5. Did it affect your mental health at any point?
Well, it did not affect my mental health per se. I used to have days when I used to worry will I be able to come back to my normal self, but then I had my loved ones around me, my friends, my well-wishers, my trainer—everyone used to have healthy and wonderful conversations with me that really helped me calibrate exactly where I was and that I didn't need to worry about anything. More than anything else, I wanted to have a dialogue out loud about how everyone around us needs to be extremely careful about how you can't comment on anyone else's body just because you think you know better than them.
6. The pressure to look a certain way is real. You think Bollywood's idea of a quintessential heroine is changing with time?
I think that's been happening for a very long time now. More and more diverse content is being produced now. All types of sizes, shapes, and skin colours are visible now in the entertainment industry with the kind of stories being written.
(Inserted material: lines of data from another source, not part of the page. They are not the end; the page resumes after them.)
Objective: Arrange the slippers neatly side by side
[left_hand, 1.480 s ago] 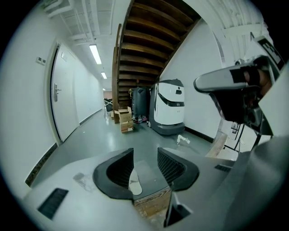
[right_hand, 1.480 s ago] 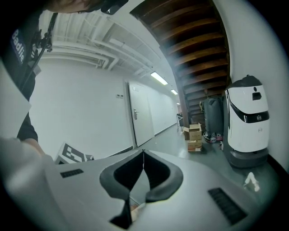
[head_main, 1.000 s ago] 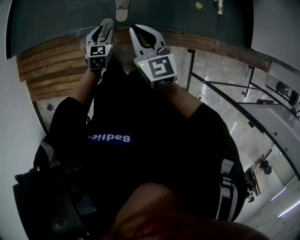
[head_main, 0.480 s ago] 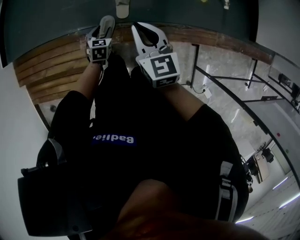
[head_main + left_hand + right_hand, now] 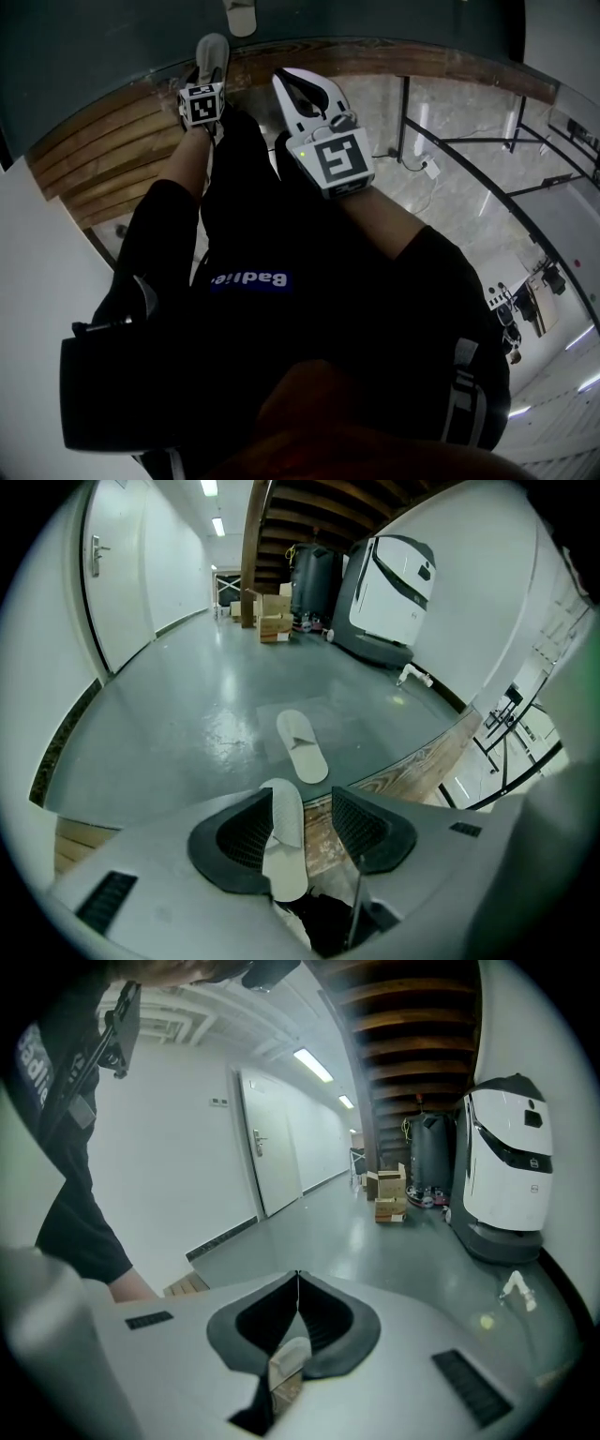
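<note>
In the left gripper view, the left gripper [image 5: 302, 797] has just been spreading its jaws, and they stand wide and released. The near slipper [image 5: 284, 841] lies between them, close along the left pad [image 5: 242, 834] and clear of the right pad [image 5: 364, 825]. Its long axis runs straight out the way the fingers point, and we cannot tell whether it touches the left pad. The far slipper [image 5: 302, 747] lies just beyond the fingertips, a little to their right, almost end to end with the near one. We judge the pairing calls for a carry forward and sideways. The far slipper rests on a grey-green floor [image 5: 178, 714], and a wooden strip [image 5: 422, 761] shows under and to the right of the fingers. In the right gripper view, the right gripper [image 5: 298, 1277] is clenched tip to tip on nothing, pointing down a corridor past a door [image 5: 267, 1162], with no slipper ahead. In the head view, the left hand is the nearer to both slippers.
</note>
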### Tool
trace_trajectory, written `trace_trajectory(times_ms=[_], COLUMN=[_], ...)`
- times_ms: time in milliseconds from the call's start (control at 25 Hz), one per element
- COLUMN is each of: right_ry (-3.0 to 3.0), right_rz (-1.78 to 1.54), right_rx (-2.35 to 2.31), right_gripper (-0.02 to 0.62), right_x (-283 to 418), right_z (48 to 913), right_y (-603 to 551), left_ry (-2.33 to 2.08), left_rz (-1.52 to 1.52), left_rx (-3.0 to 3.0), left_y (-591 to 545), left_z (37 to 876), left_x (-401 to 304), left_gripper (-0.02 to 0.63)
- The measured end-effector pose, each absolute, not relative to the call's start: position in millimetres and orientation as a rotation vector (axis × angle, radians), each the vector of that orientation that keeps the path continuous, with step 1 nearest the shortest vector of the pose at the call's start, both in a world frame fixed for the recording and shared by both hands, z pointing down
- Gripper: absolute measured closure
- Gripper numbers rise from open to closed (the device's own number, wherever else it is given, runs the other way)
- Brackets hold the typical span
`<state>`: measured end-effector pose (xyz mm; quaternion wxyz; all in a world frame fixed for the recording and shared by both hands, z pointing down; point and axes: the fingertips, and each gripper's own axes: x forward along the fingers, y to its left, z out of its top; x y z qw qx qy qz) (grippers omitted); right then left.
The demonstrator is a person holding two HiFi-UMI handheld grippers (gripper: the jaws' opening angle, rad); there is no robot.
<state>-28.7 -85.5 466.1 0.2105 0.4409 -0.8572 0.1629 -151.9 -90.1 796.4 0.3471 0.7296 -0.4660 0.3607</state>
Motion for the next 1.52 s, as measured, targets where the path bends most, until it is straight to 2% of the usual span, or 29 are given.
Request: trace_trajectory(times_ms=[240,560,1000,1120,1520], right_ry=[-2.348,-2.387,-2.351,-2.360,-2.340], right_rz=[0.469,0.509,0.526,0.526,0.570], right_rx=[1.244,1.211,1.222,1.230,1.241], right_gripper=[0.595,0.595,0.595,0.595,0.595], right_x=[-19.7,-47.4,-35.3,-35.2,-38.2], right_z=[496.1,531.1,565.1,577.7,595.7], right_y=[-87.5,-105.5,-111.0,-109.6,-110.4], left_ry=[-1.222,-1.235,-1.207,-1.260,-1.215], left_rz=[0.932,0.942,1.014,1.069,1.078], left_rx=[1.823,1.768,1.662,1.611,1.606], left_y=[-101.2,-118.3,-116.7,-111.6,-99.7], left_z=[850.4,897.2,978.0,995.5,1021.5], left_x=[-155.3,-158.7,-170.4,-188.8,-183.9], left_gripper=[0.436,0.436,0.436,0.436,0.436])
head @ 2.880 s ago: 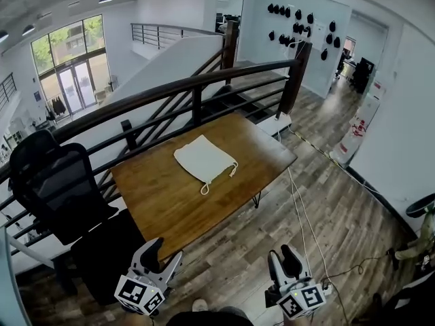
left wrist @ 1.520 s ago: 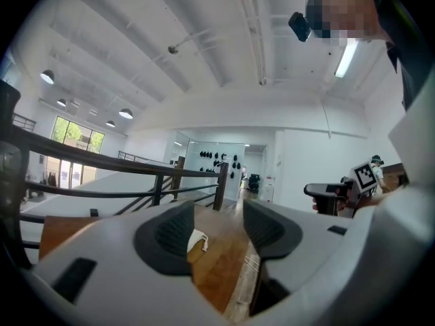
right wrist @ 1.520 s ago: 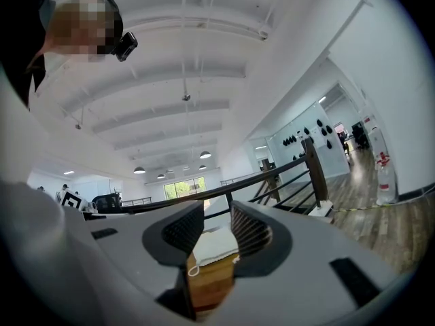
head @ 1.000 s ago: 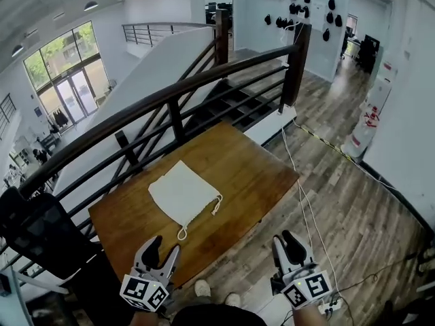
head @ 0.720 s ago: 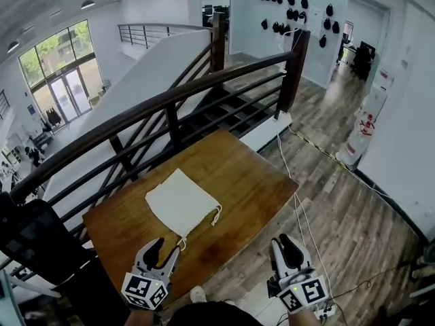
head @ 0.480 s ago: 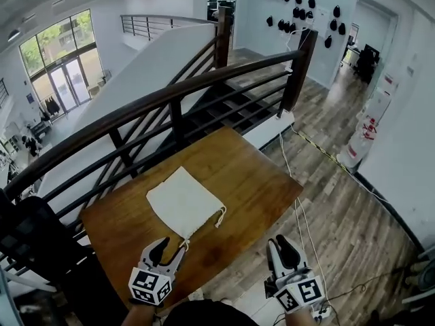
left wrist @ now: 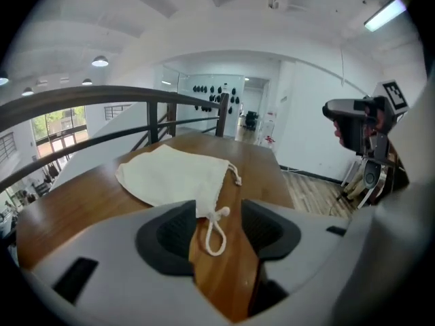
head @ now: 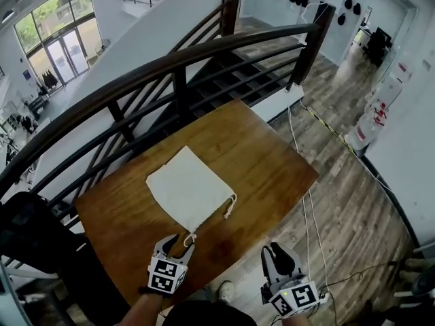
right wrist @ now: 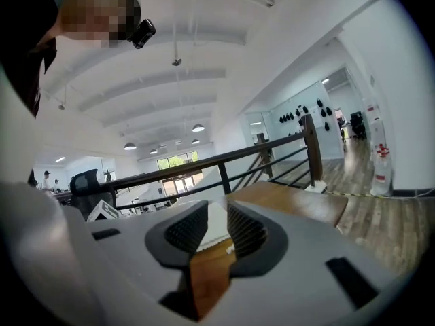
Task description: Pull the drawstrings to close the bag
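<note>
A cream drawstring bag point(head: 189, 189) lies flat on the wooden table point(head: 272, 161), mouth toward me. One drawstring loop point(head: 191, 236) trails from the near corner, a second string point(head: 230, 208) from the right corner. My left gripper point(head: 181, 240) is open at the table's front edge. In the left gripper view the loop point(left wrist: 216, 233) lies on the wood between the jaws of the left gripper point(left wrist: 218, 206), untouched by the pads. My right gripper point(head: 280, 253) hangs off the table's front edge with a narrow empty gap. In the right gripper view the right gripper point(right wrist: 217, 210) points at the bag point(right wrist: 213, 231).
A dark railing point(head: 204, 56) runs behind the table, with stairs beyond. A black office chair point(head: 30, 233) stands at the left. White cables point(head: 307, 216) trail over the plank floor to the right of the table.
The table and bag have come nearer in the head view. My left gripper has moved forward up to the bag's near drawstring loop. The right gripper stays low off the table edge.
</note>
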Tool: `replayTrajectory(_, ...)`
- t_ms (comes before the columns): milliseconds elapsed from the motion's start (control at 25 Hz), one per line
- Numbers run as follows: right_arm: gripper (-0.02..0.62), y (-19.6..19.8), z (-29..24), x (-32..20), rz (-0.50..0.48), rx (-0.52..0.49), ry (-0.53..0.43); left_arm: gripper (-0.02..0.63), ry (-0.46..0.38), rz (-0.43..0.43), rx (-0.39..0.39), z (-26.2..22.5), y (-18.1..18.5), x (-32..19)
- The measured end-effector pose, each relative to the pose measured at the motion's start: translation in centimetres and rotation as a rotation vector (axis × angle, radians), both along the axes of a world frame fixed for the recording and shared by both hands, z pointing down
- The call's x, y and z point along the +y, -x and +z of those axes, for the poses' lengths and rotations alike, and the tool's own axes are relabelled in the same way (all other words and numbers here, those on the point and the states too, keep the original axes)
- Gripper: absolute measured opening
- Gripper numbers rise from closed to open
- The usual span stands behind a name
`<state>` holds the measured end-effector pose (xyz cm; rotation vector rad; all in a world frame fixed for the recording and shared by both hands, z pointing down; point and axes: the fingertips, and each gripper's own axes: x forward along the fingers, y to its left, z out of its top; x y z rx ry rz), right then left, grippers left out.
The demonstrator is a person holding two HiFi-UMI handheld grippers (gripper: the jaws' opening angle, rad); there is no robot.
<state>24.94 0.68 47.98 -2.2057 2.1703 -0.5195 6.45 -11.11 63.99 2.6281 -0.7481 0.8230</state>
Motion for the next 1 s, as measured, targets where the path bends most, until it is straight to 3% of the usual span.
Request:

There hasn't been a better time for all kinds of people to be seen in stories and mainstream work. I think it's really a very lovely time.
7. How do you deal with social media trolls?
Honestly, I don’t deal with trolls. I don’t have the time to deal with trolls or people who have nothing better to do with their lives than making someone else’s life difficult. I have no time and patience to pay attention to people like that. I mean, where does it stop? A change needs to be brought in the mindset where women cannot be looked at as physical objects of desire or pleasure. I feel like that is a dialogue that needs to be encouraged. The point of view has to be changed.
8. What are some Indian beauty stereotypes, according to you, that we should be done with?
Skin colour, body shape, height! Anything that requires somebody to behave a certain way, like don't laugh too loud or don't argue back because it is not a good sign of a well brought-up girl.